La plupart des malades se rendent ainsi au centre de santé uniquement les jours de foire, car c'est le moment propice pour se procurer de l'argent liquide en vendant quelques biens.
Cela explique qu'il n'est pas rare de voir les parents des patients se présenter d'abord au centre pour faire estimer le coût des soins avant de se rendre au marché pour vendre bétail, grains, poissons et autres produits pouvant couvrir le montant de la dépense. Les personnes qui n'ont aucun moyen, ou presque, soit se tournent vers les tradi-thérapeutes, soit vers les vendeurs ambulants de médicaments, ou tout simplement restent à la maison.

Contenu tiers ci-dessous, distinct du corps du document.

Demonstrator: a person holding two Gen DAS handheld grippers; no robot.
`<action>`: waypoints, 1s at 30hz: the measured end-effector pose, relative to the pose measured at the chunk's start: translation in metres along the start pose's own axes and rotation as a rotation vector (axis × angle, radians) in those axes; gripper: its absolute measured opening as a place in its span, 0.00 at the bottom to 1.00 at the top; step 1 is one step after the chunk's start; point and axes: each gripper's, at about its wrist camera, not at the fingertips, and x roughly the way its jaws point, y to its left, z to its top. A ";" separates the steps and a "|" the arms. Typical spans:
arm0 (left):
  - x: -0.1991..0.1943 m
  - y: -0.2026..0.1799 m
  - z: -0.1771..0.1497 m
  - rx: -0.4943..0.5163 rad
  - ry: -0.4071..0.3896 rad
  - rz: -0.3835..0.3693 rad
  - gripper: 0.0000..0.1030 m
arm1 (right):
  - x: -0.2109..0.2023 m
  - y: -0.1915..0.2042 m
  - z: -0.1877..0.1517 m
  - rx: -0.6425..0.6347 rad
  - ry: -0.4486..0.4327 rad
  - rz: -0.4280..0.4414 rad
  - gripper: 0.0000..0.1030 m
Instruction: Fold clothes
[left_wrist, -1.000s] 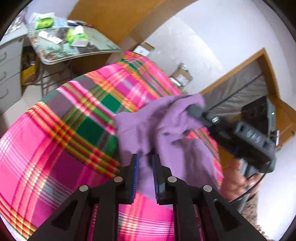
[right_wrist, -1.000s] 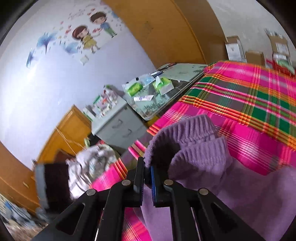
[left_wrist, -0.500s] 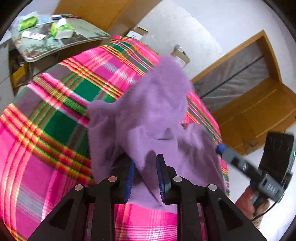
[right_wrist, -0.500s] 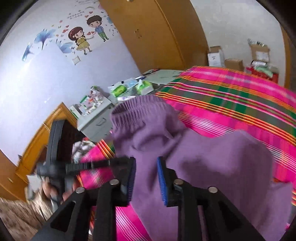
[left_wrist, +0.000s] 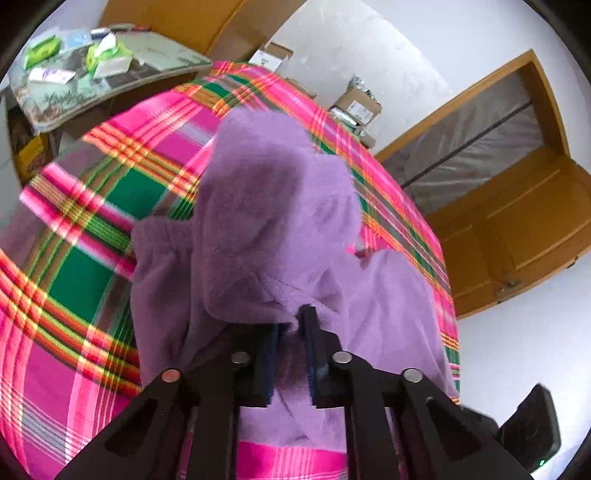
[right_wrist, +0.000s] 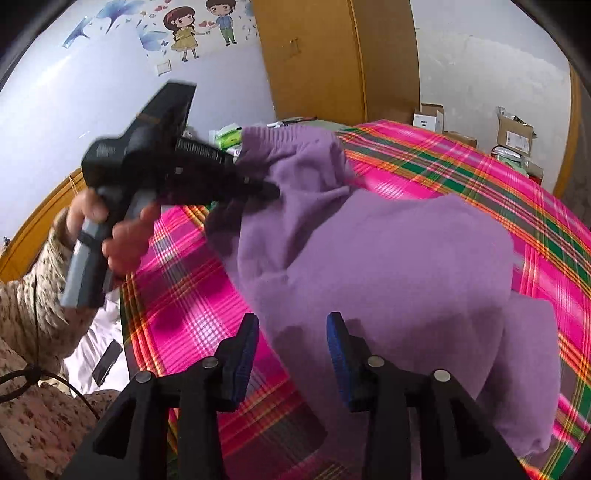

Cette réflexion a conduit les groupes de discussion a imaginer un système de caisses de santé au niveau des villages. Les ressources des caisses proviennent de cotisations des adhérents, mais aussi de dons. L'objectif de ces caisses est de permettre aux adhérents d'assurer la prise en charge rapide de frais de soins par la mise à disposition de fonds nécessaires. Les fonds sont accessibles à tous, soit sous forme de prêts remboursables, avec ou sans intérêts, soit par une prise en charge totale des frais pour les personnes démunies (identifiées comme telles car bien connues des membres des comités locaux de santé).
Certains comités de santé villageois sont devenus à ce point dynamiques qu'il est possible aujourd'hui de les charger de la coordination de toutes les actions communautaires entreprises dans leur zone. Ils effectuent le suivi des actions, mobilisent les populations autour de ces actions et entreprennent des contacts avec l'Asaco, le personnel soignant et les autres partenaires. Leur encadrement est assuré par les facilitateurs qui les préparent aussi à leur propre succession.